**Exercise**
The answer must be a single number: the count of lines in the listing that hold the string "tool".

**Data supplied**
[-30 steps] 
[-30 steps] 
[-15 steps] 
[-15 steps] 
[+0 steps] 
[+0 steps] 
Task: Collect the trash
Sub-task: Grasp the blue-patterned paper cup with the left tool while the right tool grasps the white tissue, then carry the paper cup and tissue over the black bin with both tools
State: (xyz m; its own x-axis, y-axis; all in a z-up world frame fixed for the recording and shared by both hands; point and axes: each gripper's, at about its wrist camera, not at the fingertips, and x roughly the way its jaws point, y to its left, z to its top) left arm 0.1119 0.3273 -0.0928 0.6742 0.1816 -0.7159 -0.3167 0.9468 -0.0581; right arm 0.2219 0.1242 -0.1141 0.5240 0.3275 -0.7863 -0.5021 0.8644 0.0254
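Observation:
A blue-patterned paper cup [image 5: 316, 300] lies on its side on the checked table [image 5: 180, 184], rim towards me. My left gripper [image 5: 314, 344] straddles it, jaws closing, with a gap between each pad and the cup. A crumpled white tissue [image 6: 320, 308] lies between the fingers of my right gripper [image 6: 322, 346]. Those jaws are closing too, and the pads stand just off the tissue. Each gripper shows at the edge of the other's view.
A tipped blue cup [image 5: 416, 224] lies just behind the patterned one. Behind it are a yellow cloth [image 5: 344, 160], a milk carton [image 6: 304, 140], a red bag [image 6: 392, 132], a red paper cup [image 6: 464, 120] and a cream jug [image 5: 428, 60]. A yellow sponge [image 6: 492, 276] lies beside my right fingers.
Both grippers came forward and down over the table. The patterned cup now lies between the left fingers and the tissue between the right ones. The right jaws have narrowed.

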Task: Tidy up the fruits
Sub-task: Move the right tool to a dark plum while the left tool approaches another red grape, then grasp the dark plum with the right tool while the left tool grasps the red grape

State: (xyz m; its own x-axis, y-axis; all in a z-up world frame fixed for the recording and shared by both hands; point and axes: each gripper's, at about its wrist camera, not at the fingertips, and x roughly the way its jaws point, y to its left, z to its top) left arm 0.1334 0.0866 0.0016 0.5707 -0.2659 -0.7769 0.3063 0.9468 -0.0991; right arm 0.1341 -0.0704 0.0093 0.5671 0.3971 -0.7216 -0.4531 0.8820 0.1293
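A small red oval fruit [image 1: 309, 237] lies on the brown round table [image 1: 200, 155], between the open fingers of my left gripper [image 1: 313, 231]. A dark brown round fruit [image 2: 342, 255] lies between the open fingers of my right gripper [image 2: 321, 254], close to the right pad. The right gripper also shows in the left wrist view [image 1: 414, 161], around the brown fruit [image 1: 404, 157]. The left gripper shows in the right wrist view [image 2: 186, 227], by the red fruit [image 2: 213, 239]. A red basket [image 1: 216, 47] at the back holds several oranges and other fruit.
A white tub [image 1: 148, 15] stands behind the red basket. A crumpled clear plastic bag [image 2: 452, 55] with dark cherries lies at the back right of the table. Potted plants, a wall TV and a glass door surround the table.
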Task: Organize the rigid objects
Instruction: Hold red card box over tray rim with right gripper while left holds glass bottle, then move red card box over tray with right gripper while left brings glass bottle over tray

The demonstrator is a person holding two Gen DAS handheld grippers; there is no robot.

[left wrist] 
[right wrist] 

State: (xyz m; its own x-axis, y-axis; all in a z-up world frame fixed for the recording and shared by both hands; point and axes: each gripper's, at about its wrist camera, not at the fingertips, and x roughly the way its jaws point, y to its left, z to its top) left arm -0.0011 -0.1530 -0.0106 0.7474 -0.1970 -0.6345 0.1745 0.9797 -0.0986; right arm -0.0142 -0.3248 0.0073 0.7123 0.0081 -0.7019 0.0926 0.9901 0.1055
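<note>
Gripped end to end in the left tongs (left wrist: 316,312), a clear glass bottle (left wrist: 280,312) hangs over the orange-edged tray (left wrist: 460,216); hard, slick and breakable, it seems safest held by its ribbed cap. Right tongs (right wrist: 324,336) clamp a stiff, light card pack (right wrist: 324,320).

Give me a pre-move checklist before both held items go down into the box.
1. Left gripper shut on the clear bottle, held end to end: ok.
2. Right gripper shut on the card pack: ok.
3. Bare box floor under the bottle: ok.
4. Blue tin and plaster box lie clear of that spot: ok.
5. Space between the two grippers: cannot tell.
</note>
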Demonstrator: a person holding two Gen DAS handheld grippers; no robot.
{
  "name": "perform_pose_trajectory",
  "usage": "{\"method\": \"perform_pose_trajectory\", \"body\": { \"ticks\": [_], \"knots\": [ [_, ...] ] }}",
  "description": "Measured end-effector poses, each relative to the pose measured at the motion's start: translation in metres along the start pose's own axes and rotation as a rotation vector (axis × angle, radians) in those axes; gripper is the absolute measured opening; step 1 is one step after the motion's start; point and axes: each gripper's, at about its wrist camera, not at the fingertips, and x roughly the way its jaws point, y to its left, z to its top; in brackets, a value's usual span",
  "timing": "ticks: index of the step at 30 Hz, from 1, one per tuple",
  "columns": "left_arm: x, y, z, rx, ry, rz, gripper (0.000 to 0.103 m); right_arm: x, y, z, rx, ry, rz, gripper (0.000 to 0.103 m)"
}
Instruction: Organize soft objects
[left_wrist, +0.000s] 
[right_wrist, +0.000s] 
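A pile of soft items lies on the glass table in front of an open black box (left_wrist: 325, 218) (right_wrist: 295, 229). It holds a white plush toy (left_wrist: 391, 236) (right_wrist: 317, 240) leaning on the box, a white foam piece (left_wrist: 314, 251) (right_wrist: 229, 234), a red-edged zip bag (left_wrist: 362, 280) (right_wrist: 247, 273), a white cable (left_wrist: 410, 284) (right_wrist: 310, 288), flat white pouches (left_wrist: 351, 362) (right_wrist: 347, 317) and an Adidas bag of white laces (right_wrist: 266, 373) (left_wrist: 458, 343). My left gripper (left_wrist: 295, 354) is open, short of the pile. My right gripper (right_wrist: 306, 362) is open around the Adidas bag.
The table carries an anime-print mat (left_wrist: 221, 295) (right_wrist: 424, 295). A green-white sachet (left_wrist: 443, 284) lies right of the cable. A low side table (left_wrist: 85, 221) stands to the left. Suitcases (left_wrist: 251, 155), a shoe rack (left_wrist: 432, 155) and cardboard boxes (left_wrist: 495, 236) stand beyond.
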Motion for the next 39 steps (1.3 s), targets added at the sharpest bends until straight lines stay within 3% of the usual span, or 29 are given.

**Task response**
2